Yazık oldu, dedi. Hem de çoktan. Aç kollarını. Kollarını aç ve bırak büyüyen otları. O parçalanmış sandığın parçaladığındır. O bitmez sandığın tükettiğindir. O gelmez sandığın gönderdiğindir, o soğuk his senden bir parça. Sen kendi içinde büyüttüğün o yabancısın, her şeye burun kıvıran. Aç kollarını yazık olana. Başka yolu yok.
Yazık oldu, dedi Cevher Abi. İzmariti kül tabağına bastırırken gözleri rüzgarla sallanan kapıdaydı. Duyduğumuz gıcırtılar ruhumuzu biliyordu akşam güneşinde.

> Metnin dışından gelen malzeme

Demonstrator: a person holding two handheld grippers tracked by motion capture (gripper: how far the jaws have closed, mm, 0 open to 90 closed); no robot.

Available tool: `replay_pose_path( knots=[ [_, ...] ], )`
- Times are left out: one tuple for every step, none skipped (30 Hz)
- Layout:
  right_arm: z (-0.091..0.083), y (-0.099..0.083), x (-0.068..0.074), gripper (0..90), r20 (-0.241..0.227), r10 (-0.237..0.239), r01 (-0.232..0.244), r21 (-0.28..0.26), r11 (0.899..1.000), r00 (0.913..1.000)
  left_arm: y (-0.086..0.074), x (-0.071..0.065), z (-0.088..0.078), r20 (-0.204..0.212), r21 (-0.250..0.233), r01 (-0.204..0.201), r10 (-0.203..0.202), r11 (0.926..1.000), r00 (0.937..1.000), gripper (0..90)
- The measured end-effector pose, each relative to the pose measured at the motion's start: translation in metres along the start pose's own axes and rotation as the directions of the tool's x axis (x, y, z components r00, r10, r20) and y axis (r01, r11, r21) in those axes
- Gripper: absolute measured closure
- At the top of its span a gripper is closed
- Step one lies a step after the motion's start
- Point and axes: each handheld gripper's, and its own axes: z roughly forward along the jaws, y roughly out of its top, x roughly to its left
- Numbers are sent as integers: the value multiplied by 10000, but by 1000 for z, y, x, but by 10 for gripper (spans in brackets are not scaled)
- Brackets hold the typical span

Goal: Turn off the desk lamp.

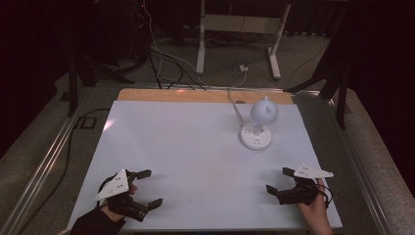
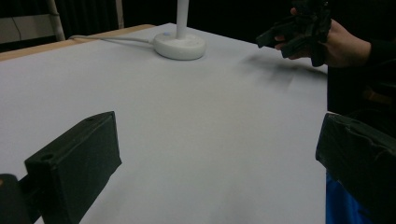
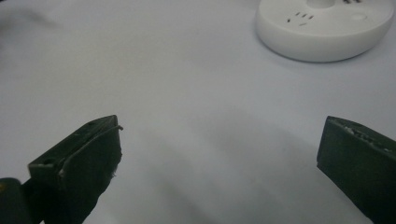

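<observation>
A white desk lamp (image 1: 258, 125) with a round base (image 2: 180, 45) and a globe-shaped head stands at the back right of the white table top (image 1: 195, 156). Its base (image 3: 324, 25) lies ahead of my right gripper. My left gripper (image 1: 149, 187) hovers near the front left corner, open, with nothing between its jaws. Near the front right, my right gripper (image 1: 279, 180) is open and holds nothing. In the left gripper view the right gripper (image 2: 299, 32) shows far across the table in a hand.
A white cable (image 1: 235, 105) runs from the lamp over the table's back wooden edge (image 1: 195, 95). Behind the table stand a white frame (image 1: 240, 29), loose cables on the floor and dark stands on either side.
</observation>
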Motion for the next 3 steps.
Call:
replay_pose_path(
  knots=[
    [0, -1, 1, 0, 10, -107, 107, 36, 9999, 9999, 0, 0, 0, 4, 0, -4, 4, 10000, 10000, 5],
    [1, -1, 1, 0, 23, -163, 162, 113, 9998, 9999, 0, 0, 0, 1, 8, -11, 11, 10000, 10000, 5],
    [1, -1, 2, 0, 27, -176, 176, 175, 9997, 9998, 0, 0, 0, 3, 5, -28, 28, 10000, 10000, 5]
  ],
)
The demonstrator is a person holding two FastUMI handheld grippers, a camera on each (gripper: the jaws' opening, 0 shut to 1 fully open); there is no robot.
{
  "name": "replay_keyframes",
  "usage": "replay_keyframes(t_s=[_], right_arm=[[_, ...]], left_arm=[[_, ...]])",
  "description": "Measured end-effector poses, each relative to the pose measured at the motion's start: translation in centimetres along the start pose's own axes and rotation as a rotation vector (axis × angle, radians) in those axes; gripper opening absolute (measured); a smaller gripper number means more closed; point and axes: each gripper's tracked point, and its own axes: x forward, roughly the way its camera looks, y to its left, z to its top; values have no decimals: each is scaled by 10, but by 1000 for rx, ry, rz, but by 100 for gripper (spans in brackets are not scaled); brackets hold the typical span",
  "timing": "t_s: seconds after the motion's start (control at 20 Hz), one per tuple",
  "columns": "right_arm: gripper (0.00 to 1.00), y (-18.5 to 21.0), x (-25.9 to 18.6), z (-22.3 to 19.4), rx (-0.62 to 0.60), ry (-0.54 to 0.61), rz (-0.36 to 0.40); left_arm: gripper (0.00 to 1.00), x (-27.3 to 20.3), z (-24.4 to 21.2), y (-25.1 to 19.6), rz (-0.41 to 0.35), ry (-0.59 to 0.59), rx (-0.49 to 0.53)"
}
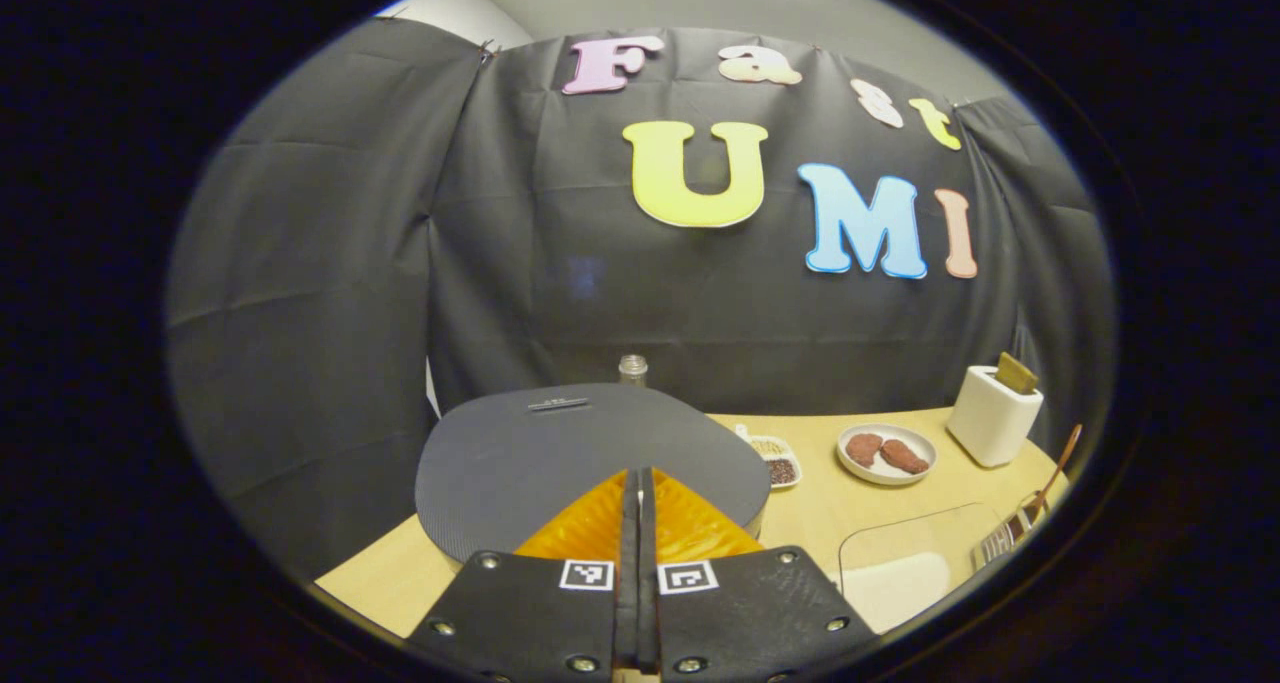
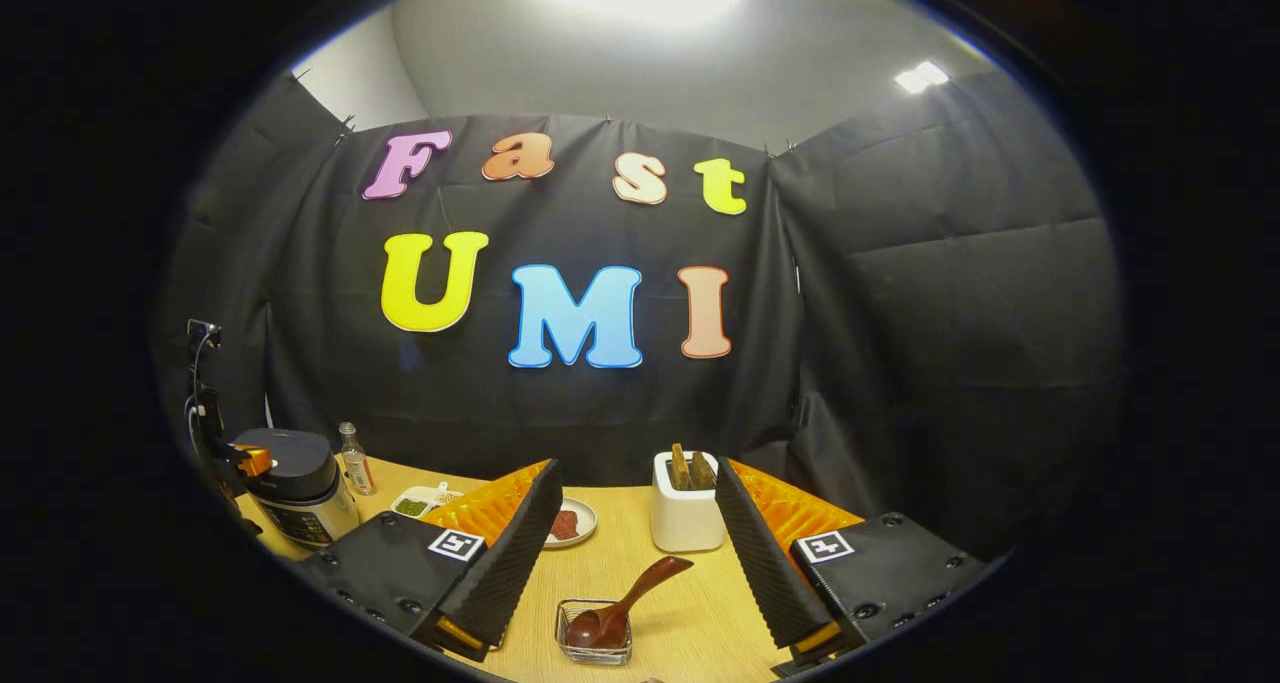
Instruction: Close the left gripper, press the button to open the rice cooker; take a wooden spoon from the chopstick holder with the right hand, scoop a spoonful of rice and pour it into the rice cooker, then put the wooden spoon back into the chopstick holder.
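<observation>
Left claw (image 1: 637,483), closed and empty, hovers over the cooker (image 1: 590,453) lid; next, press its button. Right claw (image 2: 635,553) gapes empty.

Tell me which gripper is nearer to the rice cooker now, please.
Left. The left gripper hovers right above the rice cooker lid; the right gripper is farther off, over the wooden spoon.

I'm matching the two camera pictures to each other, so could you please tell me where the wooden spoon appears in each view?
Left gripper view: the wooden spoon is at the far right edge, its handle leaning up out of the wire holder.
Right gripper view: it is at bottom centre between the open fingers, bowl down in the holder, handle slanting up to the right.
Shared landmark: the white toaster, behind the spoon in both views.
</observation>
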Motion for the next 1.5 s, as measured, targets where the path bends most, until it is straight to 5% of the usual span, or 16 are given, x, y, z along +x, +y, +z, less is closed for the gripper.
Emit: replay_keyframes(t_s=[0.6, 0.65, 0.9, 1.5], right_arm=[[98, -13, 19, -22, 51, 56, 52], [98, -13, 23, -26, 59, 69, 57], [98, -16, 45, -58, 91, 151, 81], [93, -12, 74, -168, 323, 471, 108]], left_arm=[[0, -77, 155, 4, 17, -291, 39], [3, -86, 161, 3, 18, -302, 47], [70, -130, 169, 1, 24, -335, 39], [72, -173, 141, 40, 149, -274, 26]])
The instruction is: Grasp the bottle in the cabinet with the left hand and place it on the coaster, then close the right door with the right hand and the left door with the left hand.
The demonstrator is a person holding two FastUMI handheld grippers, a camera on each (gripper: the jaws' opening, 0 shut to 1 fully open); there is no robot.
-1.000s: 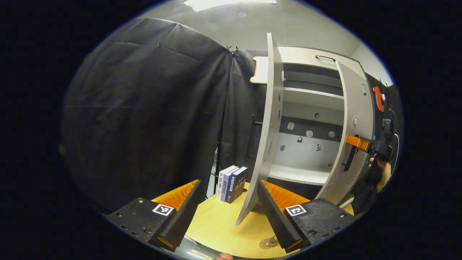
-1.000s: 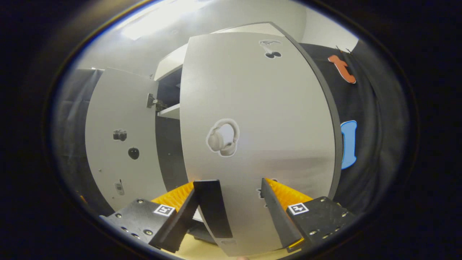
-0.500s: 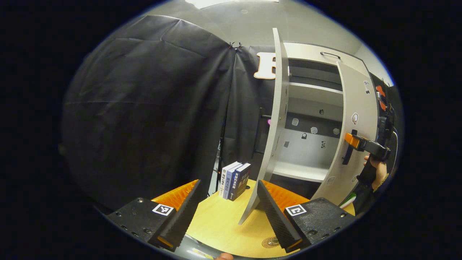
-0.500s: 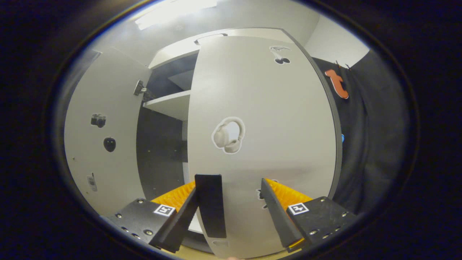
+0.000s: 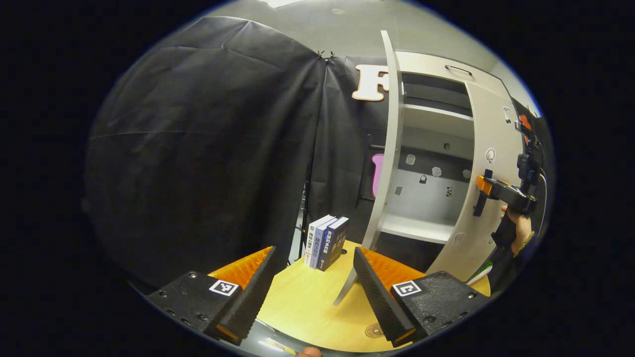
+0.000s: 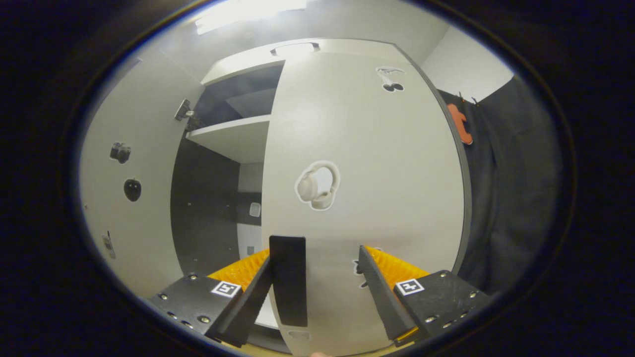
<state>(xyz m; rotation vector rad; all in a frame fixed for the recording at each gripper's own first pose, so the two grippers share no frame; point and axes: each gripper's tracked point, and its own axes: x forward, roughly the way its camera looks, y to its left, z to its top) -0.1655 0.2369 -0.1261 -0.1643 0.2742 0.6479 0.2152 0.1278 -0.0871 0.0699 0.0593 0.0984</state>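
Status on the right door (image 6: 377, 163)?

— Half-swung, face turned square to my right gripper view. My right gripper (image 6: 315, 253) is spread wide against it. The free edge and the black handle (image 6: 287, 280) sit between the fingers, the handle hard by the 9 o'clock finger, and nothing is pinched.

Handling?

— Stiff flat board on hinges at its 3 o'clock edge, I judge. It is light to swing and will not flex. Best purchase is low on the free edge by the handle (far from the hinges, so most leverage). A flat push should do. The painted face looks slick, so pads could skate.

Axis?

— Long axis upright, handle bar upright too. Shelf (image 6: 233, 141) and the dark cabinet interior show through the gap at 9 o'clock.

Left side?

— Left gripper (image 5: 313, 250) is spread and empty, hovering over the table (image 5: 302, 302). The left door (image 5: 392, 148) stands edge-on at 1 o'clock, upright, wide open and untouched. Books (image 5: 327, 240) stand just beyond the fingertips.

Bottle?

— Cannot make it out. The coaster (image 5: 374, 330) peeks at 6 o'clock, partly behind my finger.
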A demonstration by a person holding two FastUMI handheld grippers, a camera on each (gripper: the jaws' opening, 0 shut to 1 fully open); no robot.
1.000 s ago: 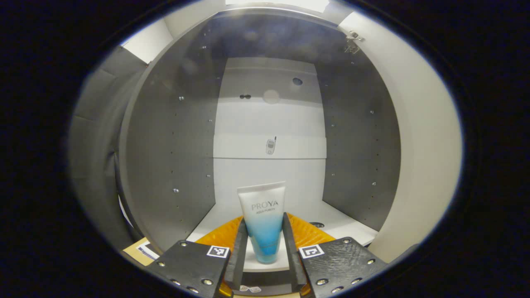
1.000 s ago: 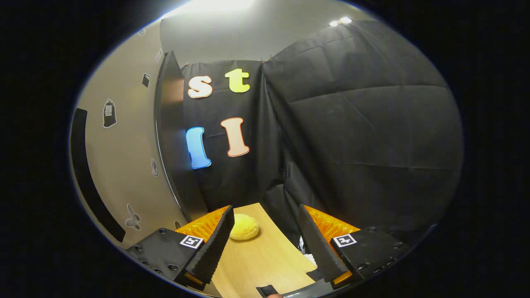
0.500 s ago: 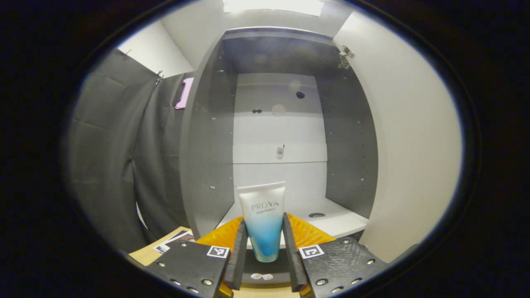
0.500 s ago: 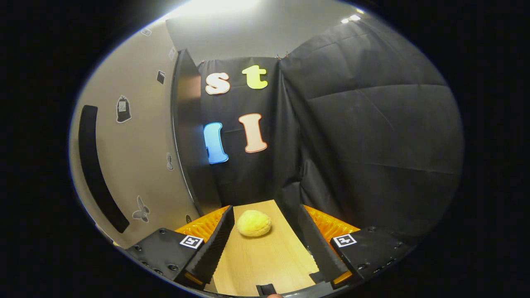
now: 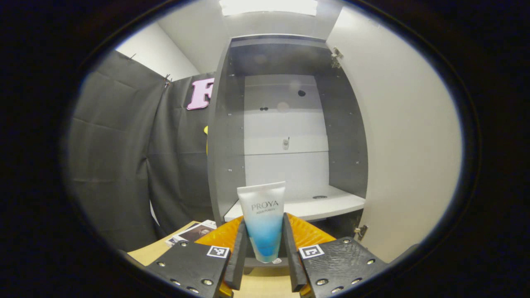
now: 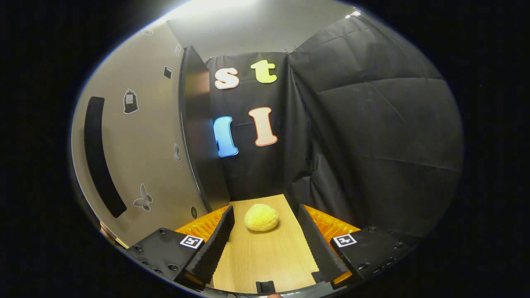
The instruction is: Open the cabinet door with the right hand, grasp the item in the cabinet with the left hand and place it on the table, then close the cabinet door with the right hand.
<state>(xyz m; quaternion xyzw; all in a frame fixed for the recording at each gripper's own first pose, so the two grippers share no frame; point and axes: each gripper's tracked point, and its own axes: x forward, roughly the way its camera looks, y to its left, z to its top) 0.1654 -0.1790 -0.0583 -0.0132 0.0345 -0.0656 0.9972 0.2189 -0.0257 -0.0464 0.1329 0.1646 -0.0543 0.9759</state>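
Observation:
A white-to-blue cosmetic tube (image 5: pixel 263 219) stands upright between my left gripper's fingers; my left gripper (image 5: pixel 262 252) is shut on it, outside the cabinet (image 5: pixel 285 124) and in front of its white bottom shelf (image 5: pixel 306 206). The cabinet door (image 5: pixel 410 136) stands swung open on the right in the left gripper view. In the right gripper view the same door (image 6: pixel 140 149) shows on the left with its long dark handle (image 6: pixel 99 153). My right gripper (image 6: pixel 265 244) hangs open over the wooden table (image 6: pixel 265 256), nothing between its fingers.
A yellow bun-like object (image 6: pixel 261 217) lies on the table ahead of the right gripper. Printed cards (image 5: pixel 191 234) lie on the table left of the cabinet. Black cloth walls close off the back and sides.
My left gripper has drawn back out of the cabinet with the tube in it. The right gripper has shifted slightly, bringing the yellow object more between its fingers.

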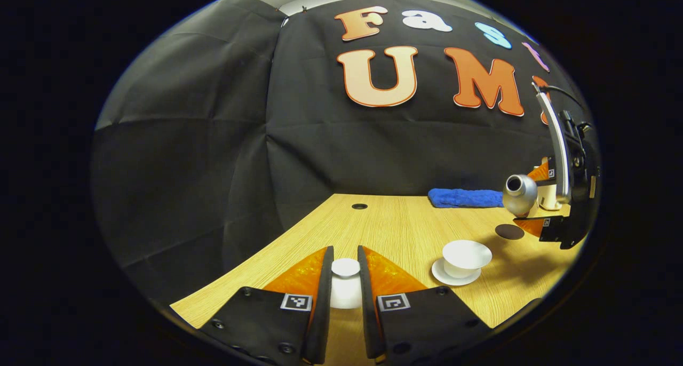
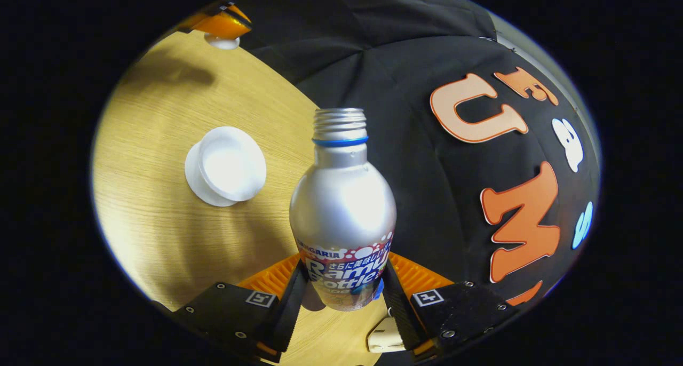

Ne zaman onun sesini duysam aynı zamana denk düşerim, çocukluğuma. Evimde, çok da bütün olmayan bir hisle koştururum. Korkuluğu olmayan bir balkonda gibi bir koşmak. Salonda babam. Çok uzak düşüyorum kendimden. Kopan bir parça var ve ben onu hiç bulamadım ama bu his, bu eksiklik, o parçanın yokluğunun gelip karşımda etli kemikli oturması. O parçanın yokluğu varlığından daha ağır, net, burada. Ben o balkondayım her içim sıkıldığında ve düzensiz aldığım nefesler çoğaldıkça, kendimi iyice küçük, kendimi iyice çocuk...
Kendi sıkıntımla elimdeki kağıdı parçalarına bölerken Cevher Abi araya karıştı: 19 yıl oldu sarılmadım ben, ondan başkasına, ama bana gelen sıkıntıya eyvallah, hasrete, kapımı aşındıran yaşanmış günlere eyvallah. Gece yarısı beni uyandırıp biraz güç almak için pencereyi aralamamı sağlayan o sıkıntıya. Hepsine açık kollarım, ama bir his var, çok uzak düşüyoruz kendimizden, yazık.
Aç kollarını. Yazık olan da senin olmayan da.
Cevher Abi yürüdü.
Parmaklıkları olmayan o balkonda kollarım açık. Rüyamda çocukların kıpırdamadan okudukları o şarkının ritmiyle, kucakladım benden arta kalanları. Yazık olan da benim, olmayan da. Yıldızlardan kuşlara.